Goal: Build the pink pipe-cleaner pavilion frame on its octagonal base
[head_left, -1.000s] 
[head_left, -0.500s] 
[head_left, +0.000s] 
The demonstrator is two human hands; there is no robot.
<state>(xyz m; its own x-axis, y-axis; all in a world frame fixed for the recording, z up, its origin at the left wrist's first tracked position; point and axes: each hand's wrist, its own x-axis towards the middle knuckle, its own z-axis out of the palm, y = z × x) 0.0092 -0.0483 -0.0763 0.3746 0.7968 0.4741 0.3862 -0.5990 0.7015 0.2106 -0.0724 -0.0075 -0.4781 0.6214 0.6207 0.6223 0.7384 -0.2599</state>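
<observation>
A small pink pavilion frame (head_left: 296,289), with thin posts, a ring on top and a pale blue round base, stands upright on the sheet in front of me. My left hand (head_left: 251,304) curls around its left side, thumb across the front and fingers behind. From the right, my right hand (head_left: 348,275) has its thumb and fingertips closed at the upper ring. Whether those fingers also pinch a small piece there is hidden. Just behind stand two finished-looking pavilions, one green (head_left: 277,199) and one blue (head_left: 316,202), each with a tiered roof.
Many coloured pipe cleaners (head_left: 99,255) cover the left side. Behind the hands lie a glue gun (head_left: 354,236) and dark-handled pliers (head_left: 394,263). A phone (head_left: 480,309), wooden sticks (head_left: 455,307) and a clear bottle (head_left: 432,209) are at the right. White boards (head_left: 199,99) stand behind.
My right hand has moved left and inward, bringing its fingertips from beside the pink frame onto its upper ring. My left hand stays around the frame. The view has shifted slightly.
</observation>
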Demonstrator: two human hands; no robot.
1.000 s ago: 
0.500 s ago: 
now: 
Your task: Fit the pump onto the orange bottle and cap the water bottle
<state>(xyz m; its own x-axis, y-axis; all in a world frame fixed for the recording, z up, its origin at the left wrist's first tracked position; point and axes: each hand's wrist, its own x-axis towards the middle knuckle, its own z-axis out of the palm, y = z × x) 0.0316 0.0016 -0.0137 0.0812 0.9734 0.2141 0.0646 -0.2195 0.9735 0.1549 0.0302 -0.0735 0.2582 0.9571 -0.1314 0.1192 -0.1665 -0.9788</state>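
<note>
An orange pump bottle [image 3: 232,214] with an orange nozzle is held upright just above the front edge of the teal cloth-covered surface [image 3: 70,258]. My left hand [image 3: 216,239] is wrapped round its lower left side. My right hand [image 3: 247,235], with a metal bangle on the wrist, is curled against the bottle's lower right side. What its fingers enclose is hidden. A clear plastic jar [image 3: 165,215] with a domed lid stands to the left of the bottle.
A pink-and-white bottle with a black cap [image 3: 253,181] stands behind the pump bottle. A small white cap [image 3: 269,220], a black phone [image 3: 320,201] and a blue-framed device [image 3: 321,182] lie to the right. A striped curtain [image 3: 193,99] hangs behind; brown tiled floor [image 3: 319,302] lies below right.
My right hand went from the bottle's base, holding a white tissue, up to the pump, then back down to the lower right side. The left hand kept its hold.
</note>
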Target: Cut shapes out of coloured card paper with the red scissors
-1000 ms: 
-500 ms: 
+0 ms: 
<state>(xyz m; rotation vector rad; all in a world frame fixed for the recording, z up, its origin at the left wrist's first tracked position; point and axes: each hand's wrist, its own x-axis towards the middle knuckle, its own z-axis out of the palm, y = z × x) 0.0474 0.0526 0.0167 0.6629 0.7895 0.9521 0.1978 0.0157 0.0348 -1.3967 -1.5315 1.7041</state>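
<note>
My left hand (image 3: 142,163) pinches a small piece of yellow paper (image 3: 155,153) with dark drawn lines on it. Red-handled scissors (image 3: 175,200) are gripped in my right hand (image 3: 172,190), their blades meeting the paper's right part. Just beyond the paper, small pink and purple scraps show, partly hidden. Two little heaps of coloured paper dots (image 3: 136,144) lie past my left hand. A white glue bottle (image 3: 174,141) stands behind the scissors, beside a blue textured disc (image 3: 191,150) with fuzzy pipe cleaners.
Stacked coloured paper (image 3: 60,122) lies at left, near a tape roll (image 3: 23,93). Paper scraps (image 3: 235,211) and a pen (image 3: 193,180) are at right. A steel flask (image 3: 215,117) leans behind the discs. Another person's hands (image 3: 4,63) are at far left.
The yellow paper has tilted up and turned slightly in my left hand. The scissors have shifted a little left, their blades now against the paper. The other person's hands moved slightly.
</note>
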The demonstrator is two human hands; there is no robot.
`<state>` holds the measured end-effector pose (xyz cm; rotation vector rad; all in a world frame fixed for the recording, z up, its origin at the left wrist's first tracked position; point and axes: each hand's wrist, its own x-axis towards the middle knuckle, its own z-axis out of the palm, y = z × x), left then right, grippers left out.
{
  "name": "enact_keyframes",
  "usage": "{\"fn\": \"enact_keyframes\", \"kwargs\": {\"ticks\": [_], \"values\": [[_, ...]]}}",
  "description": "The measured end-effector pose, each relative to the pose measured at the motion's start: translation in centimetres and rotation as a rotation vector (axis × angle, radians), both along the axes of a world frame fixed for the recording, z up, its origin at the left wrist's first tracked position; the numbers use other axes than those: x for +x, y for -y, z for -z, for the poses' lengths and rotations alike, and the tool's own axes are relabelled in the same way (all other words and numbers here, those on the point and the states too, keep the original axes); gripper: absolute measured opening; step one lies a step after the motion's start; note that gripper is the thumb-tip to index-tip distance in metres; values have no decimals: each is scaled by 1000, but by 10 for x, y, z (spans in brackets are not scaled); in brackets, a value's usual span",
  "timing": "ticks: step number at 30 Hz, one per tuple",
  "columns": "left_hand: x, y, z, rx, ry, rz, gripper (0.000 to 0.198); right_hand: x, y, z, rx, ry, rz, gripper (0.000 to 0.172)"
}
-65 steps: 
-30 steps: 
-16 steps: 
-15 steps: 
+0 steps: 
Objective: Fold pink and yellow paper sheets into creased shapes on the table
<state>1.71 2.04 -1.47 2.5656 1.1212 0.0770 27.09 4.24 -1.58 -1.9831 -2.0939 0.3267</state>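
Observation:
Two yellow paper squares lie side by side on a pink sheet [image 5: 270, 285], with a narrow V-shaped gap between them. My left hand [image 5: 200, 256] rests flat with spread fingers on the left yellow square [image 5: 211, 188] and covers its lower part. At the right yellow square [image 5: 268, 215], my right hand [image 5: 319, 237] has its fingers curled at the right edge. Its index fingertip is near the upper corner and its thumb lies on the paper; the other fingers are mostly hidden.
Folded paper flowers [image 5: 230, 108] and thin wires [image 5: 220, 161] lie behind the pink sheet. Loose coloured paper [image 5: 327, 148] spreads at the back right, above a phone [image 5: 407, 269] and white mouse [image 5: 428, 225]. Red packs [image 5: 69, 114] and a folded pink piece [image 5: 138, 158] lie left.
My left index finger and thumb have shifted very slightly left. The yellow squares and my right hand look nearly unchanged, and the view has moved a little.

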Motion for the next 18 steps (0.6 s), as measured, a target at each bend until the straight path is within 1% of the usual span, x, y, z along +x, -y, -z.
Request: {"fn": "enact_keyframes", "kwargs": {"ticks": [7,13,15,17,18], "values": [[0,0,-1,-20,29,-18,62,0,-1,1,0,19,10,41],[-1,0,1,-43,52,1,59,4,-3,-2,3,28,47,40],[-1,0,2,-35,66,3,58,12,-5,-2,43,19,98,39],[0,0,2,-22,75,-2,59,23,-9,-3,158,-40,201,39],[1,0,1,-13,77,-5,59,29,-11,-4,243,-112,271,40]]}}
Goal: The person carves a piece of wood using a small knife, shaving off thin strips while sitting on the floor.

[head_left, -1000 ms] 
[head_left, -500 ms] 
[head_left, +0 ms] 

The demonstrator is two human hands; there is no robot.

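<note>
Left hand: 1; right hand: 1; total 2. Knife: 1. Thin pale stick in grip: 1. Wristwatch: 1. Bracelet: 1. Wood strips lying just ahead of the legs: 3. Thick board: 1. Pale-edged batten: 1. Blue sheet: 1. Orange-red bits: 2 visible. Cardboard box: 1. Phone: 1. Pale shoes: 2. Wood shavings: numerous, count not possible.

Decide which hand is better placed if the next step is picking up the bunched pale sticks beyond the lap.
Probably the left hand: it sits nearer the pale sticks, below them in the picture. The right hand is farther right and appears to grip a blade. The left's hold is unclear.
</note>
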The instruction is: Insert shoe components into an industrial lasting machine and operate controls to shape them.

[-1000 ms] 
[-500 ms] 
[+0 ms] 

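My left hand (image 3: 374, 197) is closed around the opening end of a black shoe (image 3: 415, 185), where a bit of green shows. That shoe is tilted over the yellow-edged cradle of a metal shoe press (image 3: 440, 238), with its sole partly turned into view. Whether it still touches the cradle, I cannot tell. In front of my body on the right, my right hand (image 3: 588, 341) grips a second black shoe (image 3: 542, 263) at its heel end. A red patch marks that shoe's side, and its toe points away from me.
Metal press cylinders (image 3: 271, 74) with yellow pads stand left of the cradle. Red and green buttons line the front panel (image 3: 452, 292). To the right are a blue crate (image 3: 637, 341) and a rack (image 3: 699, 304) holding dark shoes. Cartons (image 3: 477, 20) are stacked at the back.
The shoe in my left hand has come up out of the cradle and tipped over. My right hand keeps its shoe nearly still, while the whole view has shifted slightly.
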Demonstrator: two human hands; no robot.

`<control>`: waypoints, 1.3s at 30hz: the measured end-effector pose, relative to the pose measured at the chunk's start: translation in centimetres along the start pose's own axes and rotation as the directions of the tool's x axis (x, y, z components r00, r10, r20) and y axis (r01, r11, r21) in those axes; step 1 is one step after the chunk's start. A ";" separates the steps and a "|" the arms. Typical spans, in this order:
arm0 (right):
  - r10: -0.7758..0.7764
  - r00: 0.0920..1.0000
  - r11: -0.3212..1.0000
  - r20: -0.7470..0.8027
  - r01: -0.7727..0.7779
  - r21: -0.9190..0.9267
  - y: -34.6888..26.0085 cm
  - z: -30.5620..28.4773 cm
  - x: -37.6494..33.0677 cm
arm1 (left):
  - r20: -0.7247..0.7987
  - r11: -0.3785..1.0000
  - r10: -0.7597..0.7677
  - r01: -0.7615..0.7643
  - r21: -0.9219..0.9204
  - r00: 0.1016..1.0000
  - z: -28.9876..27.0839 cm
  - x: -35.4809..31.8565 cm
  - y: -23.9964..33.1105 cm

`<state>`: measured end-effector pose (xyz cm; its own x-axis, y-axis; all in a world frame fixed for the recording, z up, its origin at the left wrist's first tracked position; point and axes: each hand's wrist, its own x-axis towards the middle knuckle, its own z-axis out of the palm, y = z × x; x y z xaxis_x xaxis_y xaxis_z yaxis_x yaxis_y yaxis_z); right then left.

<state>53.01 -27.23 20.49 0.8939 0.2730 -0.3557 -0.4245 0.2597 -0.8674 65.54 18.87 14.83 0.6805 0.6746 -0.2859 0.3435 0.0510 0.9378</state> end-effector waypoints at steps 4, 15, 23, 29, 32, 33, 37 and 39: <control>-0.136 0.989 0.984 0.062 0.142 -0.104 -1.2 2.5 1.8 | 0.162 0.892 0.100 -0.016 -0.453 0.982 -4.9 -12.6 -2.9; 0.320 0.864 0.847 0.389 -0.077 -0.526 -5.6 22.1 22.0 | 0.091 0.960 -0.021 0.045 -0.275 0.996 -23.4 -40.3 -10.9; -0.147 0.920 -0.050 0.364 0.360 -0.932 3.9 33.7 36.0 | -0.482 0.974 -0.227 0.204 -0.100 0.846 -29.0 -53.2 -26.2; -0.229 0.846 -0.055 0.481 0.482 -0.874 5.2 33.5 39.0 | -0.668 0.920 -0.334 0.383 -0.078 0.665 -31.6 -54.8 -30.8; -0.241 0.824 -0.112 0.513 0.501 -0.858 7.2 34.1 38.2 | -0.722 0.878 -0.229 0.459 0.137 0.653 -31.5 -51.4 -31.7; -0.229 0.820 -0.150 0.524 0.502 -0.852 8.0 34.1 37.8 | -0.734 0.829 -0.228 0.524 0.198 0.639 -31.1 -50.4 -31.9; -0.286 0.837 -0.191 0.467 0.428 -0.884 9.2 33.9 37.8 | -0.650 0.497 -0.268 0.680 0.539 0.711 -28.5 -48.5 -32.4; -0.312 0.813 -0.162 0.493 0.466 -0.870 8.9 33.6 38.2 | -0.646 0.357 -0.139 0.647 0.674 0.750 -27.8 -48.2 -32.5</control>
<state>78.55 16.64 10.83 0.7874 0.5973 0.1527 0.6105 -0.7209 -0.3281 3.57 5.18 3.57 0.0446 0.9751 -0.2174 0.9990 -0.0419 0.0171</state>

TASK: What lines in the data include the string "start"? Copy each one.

FINAL ANSWER:
  "description": "The measured end-effector pose, each relative to the pose measured at the motion's start: translation in centimetres and rotation as a rotation vector (axis × angle, radians), both along the axes of a world frame fixed for the recording, z up, its origin at the left wrist's first tracked position; the numbers use other axes than those: x for +x, y for -y, z for -z, for the poses' lengths and rotations alike, and the tool's own axes are relabelled in the same way (all other words and numbers here, those on the point and the states too, keep the original axes); gripper: absolute measured opening; step one lies a step after the motion's start; note that gripper is the thumb-tip to index-tip distance in metres; values have no decimals: each is scaled by 1000, but by 10 for x, y, z (spans in brackets are not scaled); in brackets, a value's usual span",
`<control>`: waypoints, 1.3s at 30hz: the measured end-effector pose, relative to the pose measured at the chunk's start: translation in centimetres along the start pose's own axes and rotation as the directions of the tool's x axis (x, y, z components r00, r10, r20) and y axis (r01, r11, r21) in those axes; step 1 is one step after the chunk's start. A ";" separates the steps and a "|" the arms. Typical spans, in this order:

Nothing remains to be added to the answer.